![alt text](../movie-3057394_1280.jpg)

## Business Understanding

The objective of this project is to analyze historical movie data to generate actionable insights for a new movie studio venture. Specifically, the analysis aims to identify the key factors that contribute to the commercial success of movies, focusing on profitability, audience reception, and production efficiency. This will help the studio make data-driven decisions regarding budget allocation, genre selection, and release strategies to maximize return on investment (ROI) and minimize financial risks.

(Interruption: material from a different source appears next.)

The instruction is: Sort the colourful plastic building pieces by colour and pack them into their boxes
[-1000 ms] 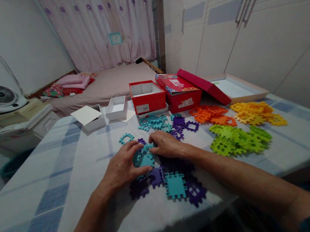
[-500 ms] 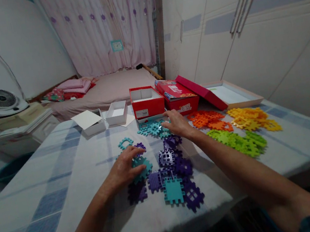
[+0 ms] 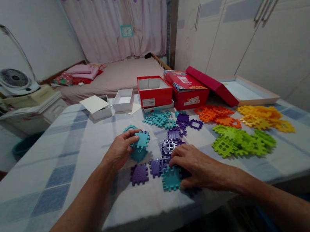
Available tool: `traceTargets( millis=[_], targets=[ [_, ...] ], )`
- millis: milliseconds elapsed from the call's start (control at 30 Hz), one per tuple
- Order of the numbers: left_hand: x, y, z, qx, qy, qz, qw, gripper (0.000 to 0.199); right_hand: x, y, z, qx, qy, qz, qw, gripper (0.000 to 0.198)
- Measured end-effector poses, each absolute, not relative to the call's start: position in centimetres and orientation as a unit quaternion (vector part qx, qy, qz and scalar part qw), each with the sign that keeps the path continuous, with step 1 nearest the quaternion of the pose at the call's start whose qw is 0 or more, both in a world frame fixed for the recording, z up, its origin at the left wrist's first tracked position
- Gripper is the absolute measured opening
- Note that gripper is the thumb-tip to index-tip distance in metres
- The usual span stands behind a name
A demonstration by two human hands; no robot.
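My left hand (image 3: pixel 122 148) pinches a turquoise interlocking tile (image 3: pixel 143 138) with toothed edges, lifted and tilted. Another turquoise tile lies under it, and part of a turquoise frame piece (image 3: pixel 129 128) shows behind the fingers. My right hand (image 3: pixel 199 166) reaches over the purple pieces, thumb and fingers apart, by the right edge of a flat turquoise tile (image 3: pixel 171 180). Dark purple pieces beneath this hand are partly hidden. A solid purple tile (image 3: pixel 139 174) lies to the left, and a purple window tile (image 3: pixel 168 146) lies just beyond the right fingers.
Turquoise pieces (image 3: pixel 158 118) lie at the back, with orange (image 3: pixel 213 115), yellow (image 3: pixel 262 114) and green pieces (image 3: pixel 240 140) on the right. Behind stand a red open box (image 3: pixel 156 96), another red box (image 3: pixel 190 96), small white boxes (image 3: pixel 123 103) and a large tray-like lid (image 3: pixel 259 99).
My left hand has lifted a turquoise tile. My right hand has come back from the turquoise pile to the near purple pieces. Some purple pieces now lie farther back. The view has shifted.
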State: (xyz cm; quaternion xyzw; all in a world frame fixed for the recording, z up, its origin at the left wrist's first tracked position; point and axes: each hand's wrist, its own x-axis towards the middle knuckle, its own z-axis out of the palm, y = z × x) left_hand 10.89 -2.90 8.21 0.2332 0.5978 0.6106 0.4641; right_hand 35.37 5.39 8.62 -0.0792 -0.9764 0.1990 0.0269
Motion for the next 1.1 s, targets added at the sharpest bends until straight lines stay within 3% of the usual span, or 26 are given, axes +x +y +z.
traceTargets(
  millis=[133, 333, 533, 700, 800, 933, 1100],
  targets=[
    [10.4, -2.1, 8.9, 0.216, 0.594, 0.63, 0.451, 0.033, 34.9, 4.9, 8.2, -0.088, -0.974, 0.201, 0.053, 0.019],
    [10.2, 1.5, 9.5, 0.286, 0.615, 0.609, 0.411, 0.027, 35.3, 5.2, 8.8, -0.148, -0.934, 0.305, 0.109, 0.004],
    [10.6, 8.0, 9.9, 0.367, 0.649, 0.59, 0.31, 0.035, 31.9, 10.3, 10.1, -0.275, -0.9, 0.302, 0.154, 0.013],
    [9.6, 7.1, 10.0, 0.419, 0.707, 0.541, 0.179, 0.029, 28.0, 14.2, 9.9, -0.367, -0.878, 0.153, 0.266, 0.032],
    [9.5, 2.1, 9.2, 0.488, 0.724, 0.466, 0.145, 0.017, 26.6, 13.4, 8.9, -0.261, -0.924, 0.153, 0.232, 0.029],
    [10.4, -4.7, 7.7, 0.678, 0.704, 0.208, 0.048, 0.025, 24.5, 10.9, 7.4, -0.112, -0.971, 0.148, 0.154, 0.034],
    [10.9, -6.8, 6.0, 0.683, 0.714, 0.151, 0.013, 0.029, 21.2, 10.1, 6.0, -0.109, -0.987, 0.089, 0.081, 0.038]
  ],
)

## Key Business Questions:

- Which genres consistently generate the highest revenue?
- How do budgets correlate with worldwide gross?
- What are the most profitable release windows for movies?
- Which studios have the highest profit margins?
- Does the original language of a movie influence its global performance?
- Can I use movie attributes to predict revenue?

## Dataframes for Analysis

Based on the analysis goals, the following datasets will be most useful for deriving insights:

 1. **Box Office Mojo Data**  
- **Key Variables**: `title`, `studio`, `domestic_gross`, `foreign_gross`, `year`  
- **Usage**: Analyze box office performance, studio performance, and trends in domestic vs. international earnings.

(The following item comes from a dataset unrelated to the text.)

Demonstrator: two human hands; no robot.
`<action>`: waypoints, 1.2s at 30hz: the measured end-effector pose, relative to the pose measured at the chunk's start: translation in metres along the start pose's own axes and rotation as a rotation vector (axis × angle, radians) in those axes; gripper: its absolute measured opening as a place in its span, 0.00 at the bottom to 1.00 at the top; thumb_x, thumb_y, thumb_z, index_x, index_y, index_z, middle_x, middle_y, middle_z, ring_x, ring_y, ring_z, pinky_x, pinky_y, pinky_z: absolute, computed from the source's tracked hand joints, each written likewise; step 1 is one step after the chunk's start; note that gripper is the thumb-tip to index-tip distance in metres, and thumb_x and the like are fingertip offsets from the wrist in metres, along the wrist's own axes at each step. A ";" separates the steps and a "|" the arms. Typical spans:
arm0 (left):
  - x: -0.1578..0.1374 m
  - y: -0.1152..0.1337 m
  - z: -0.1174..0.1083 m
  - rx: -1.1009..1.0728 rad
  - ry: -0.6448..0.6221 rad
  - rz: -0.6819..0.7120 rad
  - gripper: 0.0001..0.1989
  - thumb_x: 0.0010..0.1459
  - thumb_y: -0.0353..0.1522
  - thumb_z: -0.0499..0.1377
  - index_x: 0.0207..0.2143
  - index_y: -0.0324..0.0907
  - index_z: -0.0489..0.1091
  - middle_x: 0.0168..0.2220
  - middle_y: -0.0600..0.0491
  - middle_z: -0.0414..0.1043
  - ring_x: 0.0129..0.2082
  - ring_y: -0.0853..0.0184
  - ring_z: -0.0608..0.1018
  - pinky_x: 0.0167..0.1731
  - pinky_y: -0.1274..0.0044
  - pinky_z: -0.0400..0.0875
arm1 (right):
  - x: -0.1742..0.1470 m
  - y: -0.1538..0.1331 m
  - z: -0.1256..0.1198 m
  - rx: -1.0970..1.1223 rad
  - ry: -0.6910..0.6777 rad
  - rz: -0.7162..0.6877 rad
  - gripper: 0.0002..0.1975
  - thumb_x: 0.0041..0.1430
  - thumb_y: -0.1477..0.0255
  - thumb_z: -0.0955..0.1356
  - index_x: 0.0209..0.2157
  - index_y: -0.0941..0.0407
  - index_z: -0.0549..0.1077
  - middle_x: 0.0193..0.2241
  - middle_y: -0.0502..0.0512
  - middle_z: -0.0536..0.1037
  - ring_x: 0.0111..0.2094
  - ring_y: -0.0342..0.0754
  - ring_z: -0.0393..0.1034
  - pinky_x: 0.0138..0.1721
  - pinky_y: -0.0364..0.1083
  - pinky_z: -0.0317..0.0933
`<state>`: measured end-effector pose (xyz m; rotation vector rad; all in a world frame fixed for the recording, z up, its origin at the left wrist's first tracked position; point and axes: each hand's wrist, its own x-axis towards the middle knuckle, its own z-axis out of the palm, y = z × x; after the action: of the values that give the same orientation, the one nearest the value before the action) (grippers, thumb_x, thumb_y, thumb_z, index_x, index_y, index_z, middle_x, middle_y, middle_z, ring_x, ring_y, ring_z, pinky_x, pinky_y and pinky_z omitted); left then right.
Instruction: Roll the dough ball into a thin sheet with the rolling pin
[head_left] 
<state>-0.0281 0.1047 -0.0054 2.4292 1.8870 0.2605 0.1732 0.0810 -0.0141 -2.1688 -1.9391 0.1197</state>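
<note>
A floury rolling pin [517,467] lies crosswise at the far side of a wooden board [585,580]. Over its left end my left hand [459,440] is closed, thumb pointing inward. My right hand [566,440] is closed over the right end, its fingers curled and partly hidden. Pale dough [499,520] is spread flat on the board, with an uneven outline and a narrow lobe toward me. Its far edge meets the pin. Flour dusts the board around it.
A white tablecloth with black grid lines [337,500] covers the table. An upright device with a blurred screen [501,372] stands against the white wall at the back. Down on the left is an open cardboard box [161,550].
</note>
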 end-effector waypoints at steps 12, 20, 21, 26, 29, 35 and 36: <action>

 2. **The Numbers Data**  
- **Key Variables**: `movie`, `production_budget`, `domestic_gross`, `worldwide_gross`, `release_date`  
- **Usage**: Analyze the correlation between production budgets and box office revenues to assess profitability.

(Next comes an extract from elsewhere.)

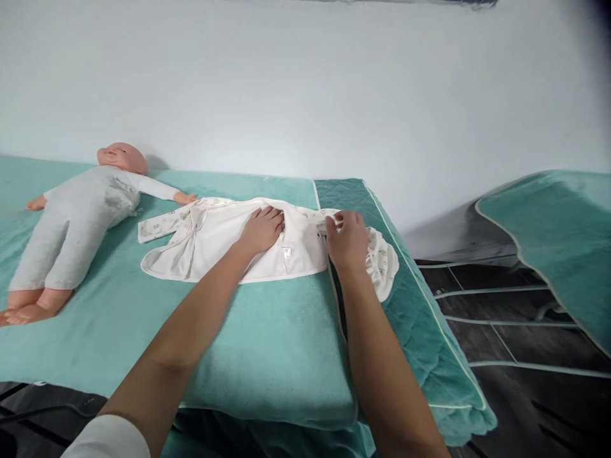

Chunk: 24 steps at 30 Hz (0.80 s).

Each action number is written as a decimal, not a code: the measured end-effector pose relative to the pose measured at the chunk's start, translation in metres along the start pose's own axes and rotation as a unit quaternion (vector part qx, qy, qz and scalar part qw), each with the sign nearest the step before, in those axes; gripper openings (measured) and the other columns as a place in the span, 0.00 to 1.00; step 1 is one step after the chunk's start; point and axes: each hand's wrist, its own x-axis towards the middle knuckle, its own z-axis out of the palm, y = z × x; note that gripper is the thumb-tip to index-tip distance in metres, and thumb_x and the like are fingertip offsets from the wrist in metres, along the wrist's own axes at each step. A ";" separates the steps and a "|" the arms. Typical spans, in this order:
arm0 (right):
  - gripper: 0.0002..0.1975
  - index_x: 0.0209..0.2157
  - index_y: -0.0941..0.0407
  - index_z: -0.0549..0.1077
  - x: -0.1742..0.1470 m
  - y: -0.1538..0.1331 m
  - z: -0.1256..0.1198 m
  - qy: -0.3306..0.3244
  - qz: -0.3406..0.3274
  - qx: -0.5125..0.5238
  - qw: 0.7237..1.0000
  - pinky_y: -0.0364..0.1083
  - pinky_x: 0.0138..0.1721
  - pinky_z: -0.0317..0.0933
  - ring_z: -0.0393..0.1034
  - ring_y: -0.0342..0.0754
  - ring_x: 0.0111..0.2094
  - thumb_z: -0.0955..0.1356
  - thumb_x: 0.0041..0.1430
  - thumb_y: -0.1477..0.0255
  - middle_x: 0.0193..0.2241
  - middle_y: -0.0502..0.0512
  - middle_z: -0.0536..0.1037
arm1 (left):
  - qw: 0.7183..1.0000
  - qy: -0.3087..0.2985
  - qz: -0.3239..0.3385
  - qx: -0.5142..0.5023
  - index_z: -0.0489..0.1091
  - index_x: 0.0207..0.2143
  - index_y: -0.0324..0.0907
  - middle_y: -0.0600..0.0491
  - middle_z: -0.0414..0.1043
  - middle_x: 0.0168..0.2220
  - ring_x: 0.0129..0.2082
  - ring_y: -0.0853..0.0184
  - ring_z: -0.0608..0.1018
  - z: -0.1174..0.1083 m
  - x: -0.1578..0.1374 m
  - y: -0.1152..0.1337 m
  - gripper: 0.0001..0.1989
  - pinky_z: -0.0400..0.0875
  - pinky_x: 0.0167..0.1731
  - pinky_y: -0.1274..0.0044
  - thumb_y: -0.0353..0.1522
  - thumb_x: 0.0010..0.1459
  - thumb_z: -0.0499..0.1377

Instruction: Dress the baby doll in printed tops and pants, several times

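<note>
A pale wall stands behind the teal padded bed [267, 343] in front of you. Your left hand [261, 230] lies flat with fingers released on the white baby garment [214, 245], whose long axis runs left to right under your fingers. Your right hand [346, 240] pinches its right end, where the cloth is bunched. A baby doll [81, 219] lies well apart, left of your left fingers.
</note>
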 end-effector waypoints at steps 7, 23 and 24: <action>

 3. **Rotten Tomatoes Movie Info Data**  
- **Key Variables**: `rating`, `genre`, `director`, `runtime`, `box_office`  
- **Usage**: Analyze how different factors like genre, director, and runtime impact box office performance.

 4. **TheMovieDB Data**  
- **Key Variables**: `title`, `popularity`, `vote_average`, `vote_count`, `release_date`  
- **Usage**: Investigate how popularity, audience ratings, and vote counts correlate with box office success.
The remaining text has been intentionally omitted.